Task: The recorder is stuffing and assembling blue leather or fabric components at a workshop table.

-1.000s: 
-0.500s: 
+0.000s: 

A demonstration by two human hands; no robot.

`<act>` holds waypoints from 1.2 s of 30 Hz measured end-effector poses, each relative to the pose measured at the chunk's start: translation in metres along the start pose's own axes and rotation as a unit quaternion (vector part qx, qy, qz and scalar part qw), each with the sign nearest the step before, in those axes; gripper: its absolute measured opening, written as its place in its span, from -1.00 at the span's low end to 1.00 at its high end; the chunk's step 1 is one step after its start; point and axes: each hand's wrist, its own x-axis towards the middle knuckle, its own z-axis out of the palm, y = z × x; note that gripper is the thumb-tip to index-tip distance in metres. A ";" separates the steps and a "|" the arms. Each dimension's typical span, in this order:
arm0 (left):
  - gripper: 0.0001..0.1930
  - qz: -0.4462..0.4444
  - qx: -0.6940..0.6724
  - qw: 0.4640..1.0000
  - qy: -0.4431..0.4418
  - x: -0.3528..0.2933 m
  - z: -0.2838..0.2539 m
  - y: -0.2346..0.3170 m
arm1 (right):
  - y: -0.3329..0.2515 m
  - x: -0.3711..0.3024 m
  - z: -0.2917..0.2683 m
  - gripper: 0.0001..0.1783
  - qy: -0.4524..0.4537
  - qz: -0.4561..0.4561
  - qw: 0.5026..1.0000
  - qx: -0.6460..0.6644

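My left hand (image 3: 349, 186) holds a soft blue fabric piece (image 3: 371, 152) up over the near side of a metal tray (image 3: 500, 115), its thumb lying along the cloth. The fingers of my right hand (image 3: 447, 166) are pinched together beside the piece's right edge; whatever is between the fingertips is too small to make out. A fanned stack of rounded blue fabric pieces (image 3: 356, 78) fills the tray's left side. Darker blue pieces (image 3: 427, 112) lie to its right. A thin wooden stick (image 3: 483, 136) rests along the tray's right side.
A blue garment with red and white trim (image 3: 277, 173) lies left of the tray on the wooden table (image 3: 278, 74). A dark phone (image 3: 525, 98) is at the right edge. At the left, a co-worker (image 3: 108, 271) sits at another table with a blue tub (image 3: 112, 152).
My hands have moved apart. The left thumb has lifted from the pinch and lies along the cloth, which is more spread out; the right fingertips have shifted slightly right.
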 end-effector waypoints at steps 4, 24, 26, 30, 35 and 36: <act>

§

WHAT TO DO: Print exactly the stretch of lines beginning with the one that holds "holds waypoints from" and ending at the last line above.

SOLUTION FOR THIS EXERCISE:
`<act>` holds waypoints from 1.2 s of 30 Hz measured end-effector poses, each relative to the pose measured at the chunk's start: translation in metres along the start pose's own axes and rotation as a unit quaternion (vector part qx, qy, qz and scalar part qw), each with the sign nearest the step before, in those axes; gripper: its absolute measured opening, written as its place in its span, from -1.00 at the span's low end to 1.00 at its high end; the chunk's step 1 is one step after its start; point and axes: each hand's wrist, its own x-axis towards the middle knuckle, its own z-axis out of the palm, y = z × x; note that gripper is the thumb-tip to index-tip distance in metres. A ";" separates the steps and a "|" the arms. Each dimension's typical span, in this order:
arm0 (left):
  - gripper: 0.0001..0.1930
  - qz: -0.4462..0.4444
  - qx: -0.6940..0.6724
  - qw: 0.4640..1.0000
  - qy: -0.4431..0.4418
  - x: -0.3528..0.2933 m
  - z: -0.2838..0.2539 m
  - y: -0.2346..0.3170 m
arm1 (right):
  - y: -0.3329..0.2515 m
  - x: -0.3711..0.3024 m
  - z: -0.2917..0.2683 m
  - gripper: 0.0001..0.1783
  - qy: -0.4524..0.4537
  - qz: -0.4561..0.4561
  - qw: 0.5026..1.0000
  - qx: -0.6460..0.6644

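My left hand (image 3: 349, 186) holds a soft blue fabric piece (image 3: 371, 152) up over the near side of a metal tray (image 3: 500, 115), its thumb lying along the cloth. The fingers of my right hand (image 3: 447, 166) are pinched together beside the piece's right edge; whatever is between the fingertips is too small to make out. A fanned stack of rounded blue fabric pieces (image 3: 356, 78) fills the tray's left side. Darker blue pieces (image 3: 427, 112) lie to its right. A thin wooden stick (image 3: 483, 136) rests along the tray's right side.
A blue garment with red and white trim (image 3: 277, 173) lies left of the tray on the wooden table (image 3: 278, 74). A dark phone (image 3: 525, 98) is at the right edge. At the left, a co-worker (image 3: 108, 271) sits at another table with a blue tub (image 3: 112, 152).
My hands have moved apart. The left thumb has lifted from the pinch and lies along the cloth, which is more spread out; the right fingertips have shifted slightly right.
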 end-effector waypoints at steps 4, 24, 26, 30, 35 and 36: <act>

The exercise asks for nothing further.